Many things change as generations pass. Genetics pass from one family member to the next and from one parent to a child even in mutations... but some things never change.

Who's got it better than us?


Monday, January 21, 2013

Morning

Mornings have become early trials; nightmares and pain bringing me to wide awareness in the cold, dark hours of the morning. The hour I awake ranges from three to four and comes on like an anvil falling on a cartoon character; making me miserable but not quite destroying me. Perhaps it is in my refusal to take pain medication that I find myself in this predicament, perhaps I would have flared up nonetheless and still spent many a restless night... God only knows.

I find that I have many hours to read and write in these hours and I try to take advantage. I write in a journal and read out of books of a spiritual nature. I pray and pace in my small room as I wait through the many hours it takes for the winter sun to rise. I have for so long felt resentment toward God for allowing my life to be so tiresome... but, I have learned a strange lesson.

It is only in the hours of sleeplessness that I cannot have an excuse not to pray and I do so freely. Though I am not fully aware, God is silently filling my mind and soul with His teaching and His love. God has answered my frustration with only more love; presenting me with a great opportunity to do His will.

Wednesday, December 12, 2012

The Rosary Maker

I have a rosary that I have kept in my pocket for many years. It was given to me by an older fellow who used to make rosaries at our church. The beads on the rosary are that particular shade of blue that bring to mind the flowing scapular upon the Blessed Mother's shoulders. This rosary stemmed a lifelong devotion to the Blessed Mother... even in the years that I was without faith, I carried that rosary in my pocket and that shade of blue upon my spirit.
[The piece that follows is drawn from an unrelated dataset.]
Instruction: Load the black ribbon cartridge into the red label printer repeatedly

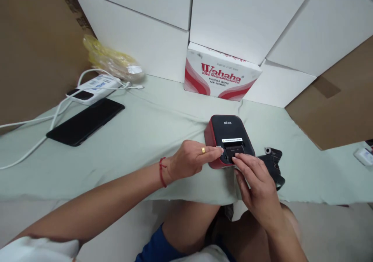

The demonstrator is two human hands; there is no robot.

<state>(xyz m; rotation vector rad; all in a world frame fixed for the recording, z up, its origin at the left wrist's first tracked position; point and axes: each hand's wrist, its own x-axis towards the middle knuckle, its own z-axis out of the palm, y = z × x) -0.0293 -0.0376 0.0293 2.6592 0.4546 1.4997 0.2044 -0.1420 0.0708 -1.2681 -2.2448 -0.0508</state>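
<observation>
Thighs point(186, 227) and blue shorts point(157, 246) lie nearest, just below the front edge of a pale green cloth point(116, 169) spread over a low surface. Centre: a black-and-red printer point(230, 128) sits on the cloth close to that edge, in front of a Wahaha carton point(223, 73). My left hand point(189, 160), with a ring and a red cord at the wrist, reaches in from the left; its fingertips point(214, 152) meet the printer's front beside a small pale tab point(219, 150). My right hand point(255, 180) comes up from below, its fingers point(243, 165) lying on a dark flap point(234, 151) set in the printer's front. Neither hand is clearly clenched, and I cannot tell whether either is truly grasping. Just beside the right hand lies a black plastic part point(272, 165). Farther left are a phone point(84, 121), a power bank point(93, 89), a white cable point(58, 114) and a yellow plastic bag point(112, 60). Risks, as judged: uneven force on the flap could strain its hinge; a forward tug could slide the printer on the creased cloth toward the edge; a swing of the right wrist could knock the black plastic part.
</observation>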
That kind old man has long ago passed away and this rosary is the only thing I have to remind myself of him; that man whose face I cannot even picture anymore. I am sure, as none other can be, that the old rosary maker is in heaven and is praying every day for the strength of my weak spirit. I hold that rosary every night and rub my fingers along its beads as I fall into the arms of rest.

I remember vaguely the day that I had that rosary blessed, I had the hardest time letting it pass from my fingers. My mother walked me to the sacristy and helped me to hand it to the priest, who with that kind glint in his eye managed to explain everything about the rosary to me while blessing the holy object. The exuberance and ecstasy at holding and having something that allowed me to everyday speak to the Blessed Mother gave me shivers of pure joy.

When I fell in love for the first time, a love preserved only for the youngest of hearts, I had that rosary with me every day. It was before a grand statue that the object of my affection and I would kneel and pray and ask for our Blessed Mother's guidance. The young lady I had fallen head over heels for would leave roses at the Blessed Mother's feet for me to find and I would leave red carnations, symbols of our undying affection.

Only when I fell into sepsis, a year ago today, was I without that beautiful object of blue. That horrible infection which I spend every day in fear of; unwilling most times to even leave the house for fear of catching a virus and falling into sepsis. I was given a gift those ten days in the hospital, a gift not physical but metaphysical in the most accurate sense of the word... I, for the first time, felt the presence of God.

I swore upon that bed of my illness that whatever was to follow, in pain and in fear, I would offer to His Mother and endure courageously. Now, though I have not been the most courageous in this path nor always had the capability to offer this suffering to our Blessed Mother... I believe that he who gave me the rosary has directed my foolish words, my anger, and my sadness inward and helped me to glorify God even when I was not. I believe that old rosary maker is praying fervently for me on my path.